Relishing cranberries
Even though fresh cranberries are mouth-puckeringly tart, cranberry sales have grown sweeter with each decade. Markets have expanded far beyond fresh fruit, with about 80 percent of today's berries sold for juices.

This year, Americans will consume 400 million pounds of cranberries, about 25 percent during the Thanksgiving and Christmas holidays. But the fruit is more than a seasonal side dish to turkey and stuffing. Development of sweetened-dried cranberries in the last decade has led to hundreds of new year-round uses, from summer salads and cereals to trail mixes and candy bars.

"It's an incredibly versatile fruit," says Jere Downing, executive director of the Cranberry Institute in East Wareham, Mass., noting that the United States grows about 85 percent of the world's supply, and Canada provides most of the rest.

Science also has been good to the industry. Research shows that the low-calorie berry is packed with antioxidants and has properties that protect the body from harmful bacteria. Cranberries long have been associated with urinary tract health, in addition to protecting against cancer and heart disease.

"When I was little, my father always told me, 'Eat your cranberries, they're good for you.' And turns out that they are!" laughs Nodji Van Wychen, 61, a third-generation grower in Warrens (pop. 286), the Cranberry Capital of Wisconsin.

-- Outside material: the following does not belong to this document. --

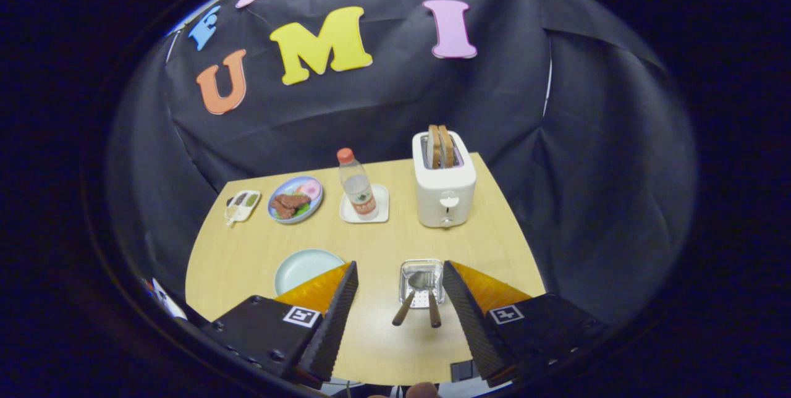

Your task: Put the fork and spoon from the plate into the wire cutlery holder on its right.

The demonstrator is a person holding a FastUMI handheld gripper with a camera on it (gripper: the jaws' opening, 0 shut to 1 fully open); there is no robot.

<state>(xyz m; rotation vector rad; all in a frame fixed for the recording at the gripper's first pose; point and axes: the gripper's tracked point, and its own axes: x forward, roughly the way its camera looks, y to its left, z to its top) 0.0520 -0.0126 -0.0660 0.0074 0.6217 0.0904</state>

While Van Wychen sells fresh cranberries and cranberry wine at her family farm, her husband, Jim, 61, supervises the annual harvest. Wearing hip waders, he walks on harvested vines through thousands of floating cranberriesan experience he describes as "kind of like walking in Jell-O."

There's satisfaction among cranberry growers, however, in seeing Wisconsin celebrated beyond its cheese, beer and the Green Bay Packers football team. "We're finally getting our due," Jim says. "People are really beginning to appreciate both the economic and health values of the cranberry."